[Required action]: Every line from the beginning of the records below up to the one holding "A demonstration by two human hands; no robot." should be quoted exactly; leave out the rest.

-- Records for this exercise follows --

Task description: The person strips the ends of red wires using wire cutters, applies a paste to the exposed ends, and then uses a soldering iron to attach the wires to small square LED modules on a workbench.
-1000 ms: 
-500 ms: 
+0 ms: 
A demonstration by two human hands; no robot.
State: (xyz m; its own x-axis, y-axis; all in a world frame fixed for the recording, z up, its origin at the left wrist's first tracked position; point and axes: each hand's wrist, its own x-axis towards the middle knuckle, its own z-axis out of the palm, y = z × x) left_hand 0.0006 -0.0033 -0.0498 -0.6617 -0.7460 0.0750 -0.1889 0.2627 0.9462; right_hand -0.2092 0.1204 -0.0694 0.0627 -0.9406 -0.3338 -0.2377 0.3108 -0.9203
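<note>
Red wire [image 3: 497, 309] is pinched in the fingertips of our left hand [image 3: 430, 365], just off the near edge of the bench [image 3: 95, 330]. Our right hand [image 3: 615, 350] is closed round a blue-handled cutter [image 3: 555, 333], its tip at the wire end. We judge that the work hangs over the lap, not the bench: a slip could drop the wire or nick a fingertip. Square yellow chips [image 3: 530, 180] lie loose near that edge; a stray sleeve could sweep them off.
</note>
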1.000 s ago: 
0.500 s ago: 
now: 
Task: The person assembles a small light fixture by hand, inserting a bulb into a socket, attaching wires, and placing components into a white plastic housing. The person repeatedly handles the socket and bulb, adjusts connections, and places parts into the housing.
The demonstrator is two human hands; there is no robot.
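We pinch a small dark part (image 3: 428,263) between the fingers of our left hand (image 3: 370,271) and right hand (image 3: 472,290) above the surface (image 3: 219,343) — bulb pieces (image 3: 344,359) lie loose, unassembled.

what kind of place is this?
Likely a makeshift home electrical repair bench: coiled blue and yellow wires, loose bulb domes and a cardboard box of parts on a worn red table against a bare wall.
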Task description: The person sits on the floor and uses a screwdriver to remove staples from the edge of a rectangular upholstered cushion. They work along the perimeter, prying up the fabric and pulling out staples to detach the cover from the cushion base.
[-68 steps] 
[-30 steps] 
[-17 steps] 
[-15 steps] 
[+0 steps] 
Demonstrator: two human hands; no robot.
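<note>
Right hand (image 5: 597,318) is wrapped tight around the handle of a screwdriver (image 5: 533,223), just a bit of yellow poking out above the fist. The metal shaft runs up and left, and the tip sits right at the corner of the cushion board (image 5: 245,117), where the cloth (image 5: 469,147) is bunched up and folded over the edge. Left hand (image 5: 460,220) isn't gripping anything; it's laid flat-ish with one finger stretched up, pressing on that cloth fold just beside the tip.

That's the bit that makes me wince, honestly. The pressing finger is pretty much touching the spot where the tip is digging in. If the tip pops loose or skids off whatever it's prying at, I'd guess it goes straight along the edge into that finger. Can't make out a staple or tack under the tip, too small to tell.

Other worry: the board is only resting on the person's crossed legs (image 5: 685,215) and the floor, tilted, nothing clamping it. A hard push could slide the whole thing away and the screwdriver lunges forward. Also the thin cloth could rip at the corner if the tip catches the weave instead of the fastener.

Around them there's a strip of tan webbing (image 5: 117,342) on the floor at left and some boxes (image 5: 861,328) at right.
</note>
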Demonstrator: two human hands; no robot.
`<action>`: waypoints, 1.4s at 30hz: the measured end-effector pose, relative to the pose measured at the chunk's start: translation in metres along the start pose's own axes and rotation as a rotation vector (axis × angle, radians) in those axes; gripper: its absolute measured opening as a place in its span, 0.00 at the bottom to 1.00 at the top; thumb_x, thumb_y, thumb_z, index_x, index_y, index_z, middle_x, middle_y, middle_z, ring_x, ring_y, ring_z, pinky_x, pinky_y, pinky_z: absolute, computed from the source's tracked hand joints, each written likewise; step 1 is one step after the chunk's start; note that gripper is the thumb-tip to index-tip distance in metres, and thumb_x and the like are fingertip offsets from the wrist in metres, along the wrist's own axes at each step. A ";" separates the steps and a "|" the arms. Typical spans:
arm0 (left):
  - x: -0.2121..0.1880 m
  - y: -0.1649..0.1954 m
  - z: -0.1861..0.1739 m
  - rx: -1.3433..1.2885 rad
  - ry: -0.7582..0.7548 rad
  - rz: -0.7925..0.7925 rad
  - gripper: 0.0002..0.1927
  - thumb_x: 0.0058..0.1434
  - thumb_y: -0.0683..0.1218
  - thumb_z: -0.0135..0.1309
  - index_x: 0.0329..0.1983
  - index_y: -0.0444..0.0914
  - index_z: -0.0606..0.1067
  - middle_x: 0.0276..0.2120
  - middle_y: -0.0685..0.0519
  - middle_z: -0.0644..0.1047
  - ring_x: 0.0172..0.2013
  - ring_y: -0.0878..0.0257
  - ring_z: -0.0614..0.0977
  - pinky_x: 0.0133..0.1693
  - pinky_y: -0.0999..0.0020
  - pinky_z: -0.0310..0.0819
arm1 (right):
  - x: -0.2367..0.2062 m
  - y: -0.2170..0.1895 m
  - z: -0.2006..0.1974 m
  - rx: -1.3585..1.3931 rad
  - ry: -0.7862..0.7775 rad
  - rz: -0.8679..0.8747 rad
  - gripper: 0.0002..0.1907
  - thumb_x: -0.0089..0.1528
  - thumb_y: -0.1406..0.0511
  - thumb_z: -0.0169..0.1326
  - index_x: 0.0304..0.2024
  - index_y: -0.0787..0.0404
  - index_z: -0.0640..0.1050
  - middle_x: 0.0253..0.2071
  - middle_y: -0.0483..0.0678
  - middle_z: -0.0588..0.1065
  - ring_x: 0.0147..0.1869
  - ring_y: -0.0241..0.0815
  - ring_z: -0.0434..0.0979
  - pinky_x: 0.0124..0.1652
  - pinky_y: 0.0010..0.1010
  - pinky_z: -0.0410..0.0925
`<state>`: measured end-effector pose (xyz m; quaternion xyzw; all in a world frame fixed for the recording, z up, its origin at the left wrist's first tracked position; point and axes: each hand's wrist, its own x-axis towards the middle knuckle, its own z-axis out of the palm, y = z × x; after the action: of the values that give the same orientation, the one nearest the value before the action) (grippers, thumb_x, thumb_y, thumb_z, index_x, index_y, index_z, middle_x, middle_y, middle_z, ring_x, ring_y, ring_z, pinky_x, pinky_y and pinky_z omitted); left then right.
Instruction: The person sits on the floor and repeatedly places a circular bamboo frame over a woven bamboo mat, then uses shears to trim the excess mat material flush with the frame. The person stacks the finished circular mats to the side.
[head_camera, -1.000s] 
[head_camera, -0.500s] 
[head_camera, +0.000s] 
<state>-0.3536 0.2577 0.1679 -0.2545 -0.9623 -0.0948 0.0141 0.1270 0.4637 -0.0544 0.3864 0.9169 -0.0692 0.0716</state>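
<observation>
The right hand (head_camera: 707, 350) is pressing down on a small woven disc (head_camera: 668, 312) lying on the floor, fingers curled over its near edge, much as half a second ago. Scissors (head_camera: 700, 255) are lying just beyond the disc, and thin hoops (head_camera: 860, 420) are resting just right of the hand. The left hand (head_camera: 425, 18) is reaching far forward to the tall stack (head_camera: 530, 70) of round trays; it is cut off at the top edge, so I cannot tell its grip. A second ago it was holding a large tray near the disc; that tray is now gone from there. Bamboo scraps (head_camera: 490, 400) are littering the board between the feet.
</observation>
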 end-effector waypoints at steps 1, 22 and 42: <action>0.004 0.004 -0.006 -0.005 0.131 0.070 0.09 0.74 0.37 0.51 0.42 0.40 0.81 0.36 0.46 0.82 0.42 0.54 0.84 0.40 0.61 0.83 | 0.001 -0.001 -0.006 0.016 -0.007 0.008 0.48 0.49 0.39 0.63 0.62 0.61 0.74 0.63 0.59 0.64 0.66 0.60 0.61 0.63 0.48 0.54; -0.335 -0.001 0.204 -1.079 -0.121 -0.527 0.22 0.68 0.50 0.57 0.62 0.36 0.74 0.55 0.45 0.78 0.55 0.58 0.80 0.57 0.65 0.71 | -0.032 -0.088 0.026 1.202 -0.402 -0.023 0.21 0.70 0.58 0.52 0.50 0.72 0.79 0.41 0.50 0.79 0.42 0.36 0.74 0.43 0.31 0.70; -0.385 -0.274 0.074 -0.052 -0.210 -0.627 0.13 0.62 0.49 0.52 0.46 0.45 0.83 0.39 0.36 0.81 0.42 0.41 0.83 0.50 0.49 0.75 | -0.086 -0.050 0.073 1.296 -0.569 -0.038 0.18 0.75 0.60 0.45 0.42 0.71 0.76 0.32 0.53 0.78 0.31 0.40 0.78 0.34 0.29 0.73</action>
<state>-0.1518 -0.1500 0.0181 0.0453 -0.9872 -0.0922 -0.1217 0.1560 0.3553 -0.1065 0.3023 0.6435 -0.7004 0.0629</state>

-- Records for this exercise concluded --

[Exercise result]:
Task description: The person strips the ends of red wires using wire cutters, applies a paste to the exposed ends, and then uses a soldering iron to attach the wires to small square LED modules on a workbench.
-1000 ms: 
-500 ms: 
+0 ms: 
A demonstration by two human hands; no robot.

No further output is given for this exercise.